Grumbling about how whoever it was, was going to pay for disturbing 'this precious moment' she told me there was a group of soldiers en route and she could make out roughly thirty cavalrymen. When they finally arrived, I was sat cross legged, fruitlessly trying to calm her down as Lia paced back and forth.

When Captain came to a stop however, so did she, and the shouting started until she had dazed the poor man, and it didn't stop until he was barely able to stay on his mount. At that point his second in command informed us they were dispatched to investigate an explosion, or in other words, how I used brute force to destroy half of the riverbank and making Lia and I share a glance that may as well have been a signed confession.

Now certain we were to blame for the disturbance, Captain began lecturing us on using our power responsibly, telling us that we can't go unexpectedly causing such pandemonium. I shouldn't have been able to reply, but being me has advantages, I simply told him pandemonium was overkill.

Going on to say that in fairness after five years they should have known something like a love confession would go this way for me. Captain gave up his lecture, the second in command told Lia he was glad her patience paid off and then we were asked to accompany them back to explain what happened.

This was the third time we had been *arrested*. The first was when Lia started getting freckles and got insecure, attempting to use make up to cover them before a training session and was less than pleased when I laughed, creating a unity sized crater in the town wall. The second time was when we went to the area, I was born in to help get the rejuvenation project started the previous year and I asked her to leave the demolition to me and the workers, so she didn't get in the way, resulting in my quickly becoming the most effective sledgehammer ever used. This time the Lord had Storyteller and Lia's parents waiting with him as we were escorted in by Captain and sat at the conference table opposite them, at that point Lord thanked the captain for escorting us and Storyteller for the warning then silenced me when I putted out that technically if they were warned our disturbance wasn't technically unexpected.

"You destroyed a riverbank. Unity, will you ever learn that you don't have to flex your power just to get your point across? Lia I'm beginning to think that you're the less reasonable of the two of you and honestly having known Unity so long, that terrifies me." Our appeal that the damage didn't matter since we fixed it was denied. My appeal that Lia over reacted was denied. Lia's appeal that I was mean and deserved 'a good hit' was denied. Our punishment was the usual, community service in opposite directions mine taking me to the old town rejuvenation project, Lia's was to help at the orphanage.
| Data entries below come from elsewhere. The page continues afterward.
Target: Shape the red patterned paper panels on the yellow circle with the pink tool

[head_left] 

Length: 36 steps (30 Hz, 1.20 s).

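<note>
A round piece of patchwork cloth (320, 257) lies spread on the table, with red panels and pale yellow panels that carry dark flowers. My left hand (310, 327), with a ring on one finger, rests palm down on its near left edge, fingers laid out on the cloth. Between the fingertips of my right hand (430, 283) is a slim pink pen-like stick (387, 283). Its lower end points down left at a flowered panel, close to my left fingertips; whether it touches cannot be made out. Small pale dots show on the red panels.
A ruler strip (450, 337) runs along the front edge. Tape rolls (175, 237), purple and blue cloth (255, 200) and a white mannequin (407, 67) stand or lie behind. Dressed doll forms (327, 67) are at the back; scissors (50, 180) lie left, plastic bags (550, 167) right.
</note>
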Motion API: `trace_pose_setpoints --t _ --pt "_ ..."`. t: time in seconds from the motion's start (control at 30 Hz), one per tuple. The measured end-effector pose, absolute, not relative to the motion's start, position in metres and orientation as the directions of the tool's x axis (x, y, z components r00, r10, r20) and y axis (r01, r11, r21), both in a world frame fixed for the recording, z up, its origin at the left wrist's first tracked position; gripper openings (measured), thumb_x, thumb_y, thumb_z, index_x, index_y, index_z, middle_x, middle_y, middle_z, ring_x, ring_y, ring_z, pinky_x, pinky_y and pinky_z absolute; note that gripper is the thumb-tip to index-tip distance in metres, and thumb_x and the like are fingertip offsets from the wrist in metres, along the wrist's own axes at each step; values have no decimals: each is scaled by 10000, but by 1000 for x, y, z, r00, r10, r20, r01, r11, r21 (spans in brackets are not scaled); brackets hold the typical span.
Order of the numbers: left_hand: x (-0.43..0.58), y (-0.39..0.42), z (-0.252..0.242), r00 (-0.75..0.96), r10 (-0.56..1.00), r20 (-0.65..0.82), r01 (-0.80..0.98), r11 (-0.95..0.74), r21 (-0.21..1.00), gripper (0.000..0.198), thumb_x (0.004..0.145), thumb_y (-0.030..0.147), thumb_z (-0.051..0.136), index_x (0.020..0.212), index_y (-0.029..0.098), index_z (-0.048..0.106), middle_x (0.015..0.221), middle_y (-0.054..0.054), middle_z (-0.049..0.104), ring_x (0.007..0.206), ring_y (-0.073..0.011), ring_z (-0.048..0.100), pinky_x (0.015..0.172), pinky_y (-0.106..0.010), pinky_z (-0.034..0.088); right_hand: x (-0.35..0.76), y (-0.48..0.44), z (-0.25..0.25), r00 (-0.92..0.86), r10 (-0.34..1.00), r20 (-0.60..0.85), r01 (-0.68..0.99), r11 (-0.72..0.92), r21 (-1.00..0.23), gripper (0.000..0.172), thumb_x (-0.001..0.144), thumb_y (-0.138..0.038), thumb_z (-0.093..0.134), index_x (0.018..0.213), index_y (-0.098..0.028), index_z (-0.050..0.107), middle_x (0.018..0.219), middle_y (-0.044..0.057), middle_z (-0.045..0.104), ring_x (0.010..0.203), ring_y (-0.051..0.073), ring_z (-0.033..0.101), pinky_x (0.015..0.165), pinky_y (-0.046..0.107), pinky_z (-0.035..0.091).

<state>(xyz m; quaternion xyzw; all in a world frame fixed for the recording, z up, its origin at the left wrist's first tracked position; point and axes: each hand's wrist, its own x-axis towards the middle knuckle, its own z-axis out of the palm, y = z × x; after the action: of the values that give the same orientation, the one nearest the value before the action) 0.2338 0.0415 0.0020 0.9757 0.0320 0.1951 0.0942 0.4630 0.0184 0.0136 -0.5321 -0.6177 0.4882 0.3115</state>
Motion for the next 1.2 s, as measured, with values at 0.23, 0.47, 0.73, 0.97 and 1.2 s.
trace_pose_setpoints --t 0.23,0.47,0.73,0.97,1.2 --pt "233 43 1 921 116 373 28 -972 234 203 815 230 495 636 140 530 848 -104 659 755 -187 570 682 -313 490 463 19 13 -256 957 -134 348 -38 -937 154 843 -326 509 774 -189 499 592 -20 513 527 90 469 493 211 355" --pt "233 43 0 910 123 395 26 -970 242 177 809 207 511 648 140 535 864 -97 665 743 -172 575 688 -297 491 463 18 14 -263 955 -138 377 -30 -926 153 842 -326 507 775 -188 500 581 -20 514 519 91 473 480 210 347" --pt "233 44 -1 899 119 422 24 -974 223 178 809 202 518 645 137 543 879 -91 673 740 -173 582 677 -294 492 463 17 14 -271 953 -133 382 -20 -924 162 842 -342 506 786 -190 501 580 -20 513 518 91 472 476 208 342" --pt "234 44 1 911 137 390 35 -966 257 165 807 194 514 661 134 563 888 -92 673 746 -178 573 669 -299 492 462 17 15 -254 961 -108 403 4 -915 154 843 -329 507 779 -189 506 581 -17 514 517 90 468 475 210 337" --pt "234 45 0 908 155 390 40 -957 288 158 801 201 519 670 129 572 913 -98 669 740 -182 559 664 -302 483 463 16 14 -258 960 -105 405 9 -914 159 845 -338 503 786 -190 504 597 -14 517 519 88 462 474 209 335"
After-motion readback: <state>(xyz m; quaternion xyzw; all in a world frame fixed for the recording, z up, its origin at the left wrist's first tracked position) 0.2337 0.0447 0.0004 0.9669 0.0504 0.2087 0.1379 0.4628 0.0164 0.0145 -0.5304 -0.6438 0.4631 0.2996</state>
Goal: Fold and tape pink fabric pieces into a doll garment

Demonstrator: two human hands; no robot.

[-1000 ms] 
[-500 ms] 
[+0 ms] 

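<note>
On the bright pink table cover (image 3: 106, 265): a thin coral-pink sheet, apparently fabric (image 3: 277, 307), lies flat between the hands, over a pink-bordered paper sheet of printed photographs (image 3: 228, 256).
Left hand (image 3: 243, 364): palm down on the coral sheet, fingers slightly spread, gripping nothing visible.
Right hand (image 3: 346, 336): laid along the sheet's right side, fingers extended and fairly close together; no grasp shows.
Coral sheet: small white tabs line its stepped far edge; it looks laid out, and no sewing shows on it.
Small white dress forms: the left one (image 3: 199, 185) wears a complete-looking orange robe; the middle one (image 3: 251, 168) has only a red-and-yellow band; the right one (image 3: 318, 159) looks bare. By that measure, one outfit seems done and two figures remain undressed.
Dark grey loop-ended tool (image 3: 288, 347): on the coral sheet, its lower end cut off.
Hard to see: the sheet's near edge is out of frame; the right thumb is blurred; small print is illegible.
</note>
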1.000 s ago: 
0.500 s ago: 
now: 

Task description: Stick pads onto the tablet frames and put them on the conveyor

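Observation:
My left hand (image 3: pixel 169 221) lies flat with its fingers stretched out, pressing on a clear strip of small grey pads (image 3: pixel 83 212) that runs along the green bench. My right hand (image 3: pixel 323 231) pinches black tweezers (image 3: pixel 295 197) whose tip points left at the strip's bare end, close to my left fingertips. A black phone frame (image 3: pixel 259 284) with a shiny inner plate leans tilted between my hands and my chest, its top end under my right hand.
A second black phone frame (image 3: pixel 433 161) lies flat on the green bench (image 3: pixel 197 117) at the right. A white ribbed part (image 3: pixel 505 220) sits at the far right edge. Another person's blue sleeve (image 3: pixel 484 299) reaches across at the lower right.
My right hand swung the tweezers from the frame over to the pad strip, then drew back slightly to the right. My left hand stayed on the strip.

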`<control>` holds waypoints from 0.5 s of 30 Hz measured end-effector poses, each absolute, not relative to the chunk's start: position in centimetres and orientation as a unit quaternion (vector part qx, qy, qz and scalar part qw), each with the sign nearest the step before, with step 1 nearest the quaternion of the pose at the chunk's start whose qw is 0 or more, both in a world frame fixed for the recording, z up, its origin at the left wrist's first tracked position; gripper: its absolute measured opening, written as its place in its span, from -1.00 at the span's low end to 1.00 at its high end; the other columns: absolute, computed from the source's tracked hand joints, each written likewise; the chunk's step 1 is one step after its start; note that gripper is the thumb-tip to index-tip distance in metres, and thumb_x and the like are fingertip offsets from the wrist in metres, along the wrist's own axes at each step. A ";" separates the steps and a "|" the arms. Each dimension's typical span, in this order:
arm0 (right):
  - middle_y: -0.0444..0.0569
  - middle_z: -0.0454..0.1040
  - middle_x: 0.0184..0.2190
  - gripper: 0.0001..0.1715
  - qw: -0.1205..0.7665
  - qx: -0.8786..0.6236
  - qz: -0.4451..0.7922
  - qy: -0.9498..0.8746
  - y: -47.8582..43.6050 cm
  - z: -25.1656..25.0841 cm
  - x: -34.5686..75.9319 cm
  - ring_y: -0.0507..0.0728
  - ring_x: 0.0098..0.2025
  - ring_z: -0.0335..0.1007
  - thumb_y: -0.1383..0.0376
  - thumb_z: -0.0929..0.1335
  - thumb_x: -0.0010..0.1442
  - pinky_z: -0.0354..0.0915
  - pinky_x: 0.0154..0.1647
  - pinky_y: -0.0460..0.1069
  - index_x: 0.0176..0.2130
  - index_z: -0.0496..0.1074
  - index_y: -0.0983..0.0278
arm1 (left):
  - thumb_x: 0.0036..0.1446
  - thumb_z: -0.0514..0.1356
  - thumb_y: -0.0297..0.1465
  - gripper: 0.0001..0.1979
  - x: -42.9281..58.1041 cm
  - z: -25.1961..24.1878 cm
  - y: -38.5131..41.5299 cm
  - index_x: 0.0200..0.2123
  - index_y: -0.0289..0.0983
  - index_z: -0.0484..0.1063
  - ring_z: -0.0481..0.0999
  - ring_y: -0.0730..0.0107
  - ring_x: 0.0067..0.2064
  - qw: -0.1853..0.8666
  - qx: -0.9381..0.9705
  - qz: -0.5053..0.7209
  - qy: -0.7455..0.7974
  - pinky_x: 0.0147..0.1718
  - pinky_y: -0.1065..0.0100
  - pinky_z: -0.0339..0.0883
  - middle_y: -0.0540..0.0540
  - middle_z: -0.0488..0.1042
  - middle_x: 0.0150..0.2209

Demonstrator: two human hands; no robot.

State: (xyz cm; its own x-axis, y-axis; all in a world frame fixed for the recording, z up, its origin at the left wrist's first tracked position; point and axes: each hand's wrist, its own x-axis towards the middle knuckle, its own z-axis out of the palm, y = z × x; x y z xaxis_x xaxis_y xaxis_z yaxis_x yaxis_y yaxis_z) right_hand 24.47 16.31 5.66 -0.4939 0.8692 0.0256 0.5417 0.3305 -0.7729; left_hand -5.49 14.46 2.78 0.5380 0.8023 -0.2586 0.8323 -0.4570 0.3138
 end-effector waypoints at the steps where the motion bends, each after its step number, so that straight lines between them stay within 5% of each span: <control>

These punishments weren't arbitrary, shrewd as ever, Lord done this for a reason, he sent me to the slums so that I could think about where I started and how far I've come, as well as save him a small fortune in labour since things always moved so quickly with my brute strength. Lia was sent to the orphanage to remind her just how troubled children from the slums were, though I didn't like it since one of my siblings resided there. Lia never talked about her with me, but it was no secret they were friends, and I had no right to tell her otherwise, so I simply asked her not to mention her around me. I had to admit she was doing good work there and her presence also had the benefit of meaning there would always be guards near the orphanage to, a result of the promise made to me those five years ago.

With our sentences being passed Lord turned the conversation in another direction, asking if my confession will affect their schedule at all, leaving me confused and asking for permission to leave, which was denied faster than my appeal. I then learned that all of Lia's secret outings were bringing her to the manor and various other places as she arranged our wedding, which was apparently scheduled for six months' time, three months after I turn sixteen, amd five months before I'm due to wipe the town off the map.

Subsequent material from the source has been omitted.